Notwithstanding anything herein to the contrary, the Company acknowledges that (a) Contractor is not a professional provider of the types of services included in the Services; (b) the personnel providing such Services may have other responsibilities to the business of Contractor and its Affiliates to which said personnel are required to devote substantial time that may take priority over the provision of Services from time to time, to the extent consistent with Contractor’s past practices in such regard; (c) such personnel will not be dedicated full-time to performing the Services; and (d) certain personnel of Contractor may leave the employment of Contractor or terminate their employment or contract with Contractor during the term of this Agreement; provided , however , that Contractor shall use its commercially reasonable efforts to mitigate any interruption in Services resulting from such departures and to resume as soon as reasonably practicable the Services in the manner agreed hereunder. The Company acknowledges that all Services to be provided under this Agreement shall be provided by Contractor to the extent that such Services do not unreasonably interfere with the ongoing business and operations of Contractor and its Affiliates, to the extent consistent with Contractor’s or such Affiliate’s past practices, and the loss of any Contractor’s personnel may materially impede Contractor’s ability to perform its obligations hereunder. Except as provided above, Contractor makes no representation or warranty regarding the ability of Contractor to retain any employees, contractors, or subcontractors and Contractor shall have no liability as to the result of the loss of any such employees, contractors, or subcontractors.
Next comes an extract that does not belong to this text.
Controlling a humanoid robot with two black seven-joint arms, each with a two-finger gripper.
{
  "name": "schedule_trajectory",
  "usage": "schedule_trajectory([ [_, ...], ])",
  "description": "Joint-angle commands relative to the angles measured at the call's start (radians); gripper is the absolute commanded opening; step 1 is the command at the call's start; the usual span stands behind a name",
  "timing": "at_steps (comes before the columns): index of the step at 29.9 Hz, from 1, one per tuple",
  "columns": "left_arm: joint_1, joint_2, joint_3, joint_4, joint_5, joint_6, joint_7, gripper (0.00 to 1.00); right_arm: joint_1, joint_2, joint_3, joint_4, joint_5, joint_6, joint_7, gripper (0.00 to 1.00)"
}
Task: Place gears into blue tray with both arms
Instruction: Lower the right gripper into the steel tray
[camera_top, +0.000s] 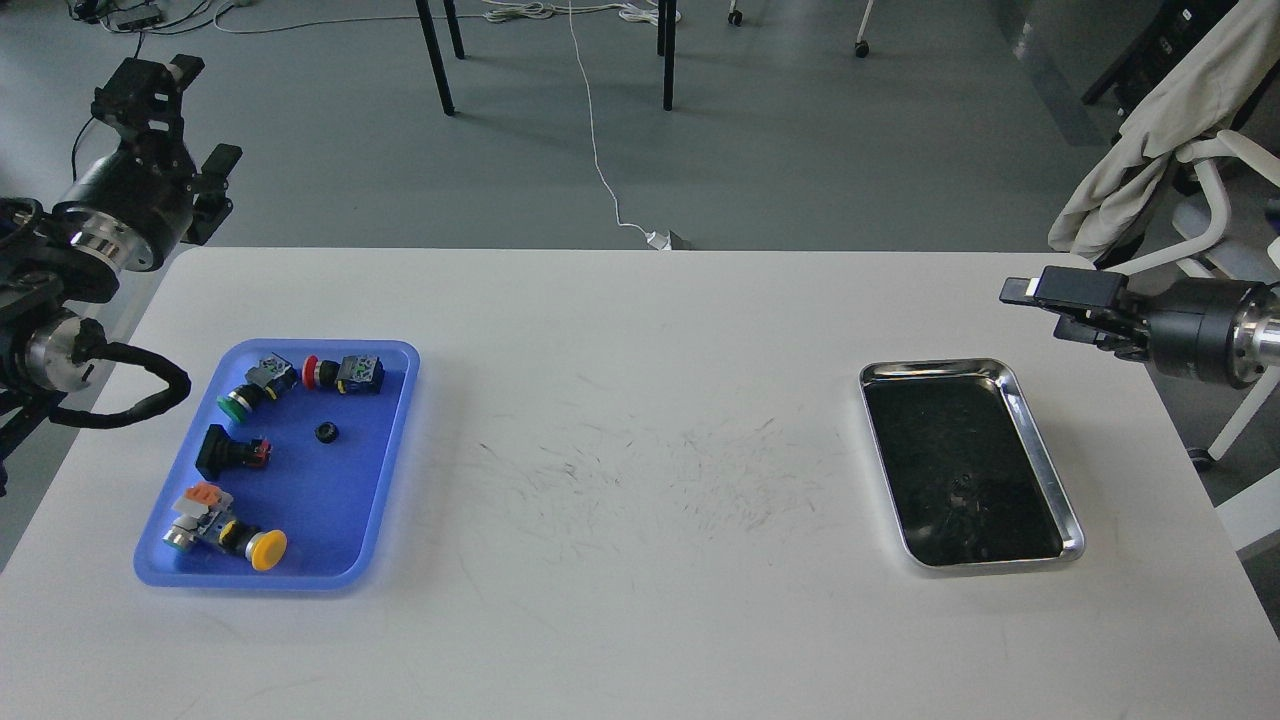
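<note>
A single gear (326, 432) is seen lying flat inside the blue tray (390, 450), near the tray's middle and clear of the push-button switches (345, 373) that are scattered around it; a green-capped one (245, 395) lies up and to its left, a black one (232, 451) to its left, and a yellow-capped one (255, 547) nearer the front rim. The silver metal tray (1030, 420) on the right of the white bench (640, 400) appears dark-bottomed, and whether any further gear rests in it cannot be told against the glare and black floor. The gear is judged to be small, light, rigid and fairly slippery, so it would best be taken across its toothed rim, with the fingers closed narrowly from above; a thing so thin could easily be skidded or tipped on smooth plastic or metal. The left gripper (165, 80) is held high beyond the bench's far left corner, well apart from the blue tray, and whether its fingers are parted cannot be told from this angle; nothing is seen in them. The right gripper (1025, 292) is held just beyond the far right corner of the silver tray, pointed inward; its fingers look drawn together, with nothing visibly held. The gear in the blue tray is well apart from both.
</note>
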Motion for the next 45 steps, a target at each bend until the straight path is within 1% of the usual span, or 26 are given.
schedule_trajectory([
  [1,0.002,0.001,0.001,0.001,0.000,0.000,0.000,0.98,0.007,-0.001,-0.002,0.026,-0.113,0.056,0.003,0.98],
  [2,0.002,0.001,-0.001,0.000,-0.002,0.002,0.000,0.98,0.018,0.000,-0.002,0.029,-0.156,0.065,0.009,0.99],
  [3,0.003,0.001,-0.002,0.000,0.000,0.002,0.000,0.98,0.030,0.002,-0.005,0.029,-0.214,0.065,0.026,0.99],
  [5,0.006,0.001,-0.010,0.001,0.000,0.002,0.000,0.98,0.040,0.005,-0.005,0.028,-0.323,0.065,0.065,0.99],
  [7,0.008,0.006,-0.014,0.000,0.000,0.000,0.000,0.98,0.049,0.005,-0.008,0.029,-0.438,0.065,0.120,0.99],
  [9,0.008,0.007,-0.014,0.000,0.000,0.000,0.000,0.98,0.052,0.010,-0.029,0.029,-0.553,0.065,0.156,0.99],
  [12,0.008,0.010,-0.014,0.000,0.000,0.000,0.000,0.98,0.064,0.025,-0.052,0.029,-0.676,0.065,0.185,0.99],
  [15,0.008,0.010,-0.014,0.000,0.000,0.000,0.000,0.98,0.084,0.042,-0.091,0.029,-0.733,0.065,0.199,0.98],
  [19,0.008,0.013,-0.014,0.000,0.000,0.000,0.000,0.98,0.148,0.063,-0.178,0.025,-0.814,0.065,0.203,0.96],
  [23,0.015,0.021,-0.022,0.000,0.000,-0.002,0.000,0.98,0.199,0.108,-0.261,0.022,-0.825,0.065,0.203,0.96],
  [28,0.029,0.047,-0.039,0.000,0.000,-0.005,0.000,0.98,0.205,0.175,-0.325,-0.043,-0.836,0.065,0.203,0.94],
  [31,0.031,0.058,-0.041,0.001,0.000,-0.008,0.000,0.98,0.196,0.203,-0.342,-0.069,-0.836,0.065,0.203,0.90],
  [34,0.039,0.061,-0.041,0.000,0.000,-0.008,0.000,0.98,0.192,0.224,-0.356,-0.129,-0.836,0.065,0.203,0.88],
  [38,0.043,0.062,-0.041,0.000,0.000,-0.008,0.000,0.98,0.166,0.275,-0.364,-0.161,-0.836,0.065,0.203,0.87],
  [45,0.043,0.069,-0.041,0.000,0.000,-0.008,0.000,0.98,0.156,0.310,-0.365,-0.187,-0.836,0.065,0.203,0.85],
])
Contractor shall not be responsible for the accuracy of any information filed with any governmental authority or furnished to the Company or to any of the Company’s employees for inclusion in any reports or for results obtained by use of any inaccurate information so filed or furnished, except, in each case, to the extent such information is provided or furnished by Contractor or one of its Affiliates.
4.      STANDARD OF PERFORMANCE . Subject to the terms of this Agreement, Contractor shall perform, or cause to be performed, the Services in a manner that is substantially similar in nature, timing and quality, and with the same degree of skill, prudence and care, as the actions comprising the Services were previously performed by Contractor in accordance with past practices prior to the Closing Date; provided , however , in no event shall Contractor have any obligations or liability hereunder except to the extent expressly set forth herein. Further, if the Company fails to consent to any reasonable request made by Contractor hereunder or fails to provide Contractor with any reasonably necessary information required by Contractor as contemplated in Section 3 above, Contractor shall be excused from the performance of, and shall bear no liability associated with, the Services that Contractor sought to perform in connection with such consent request or that are dependent upon the information requested.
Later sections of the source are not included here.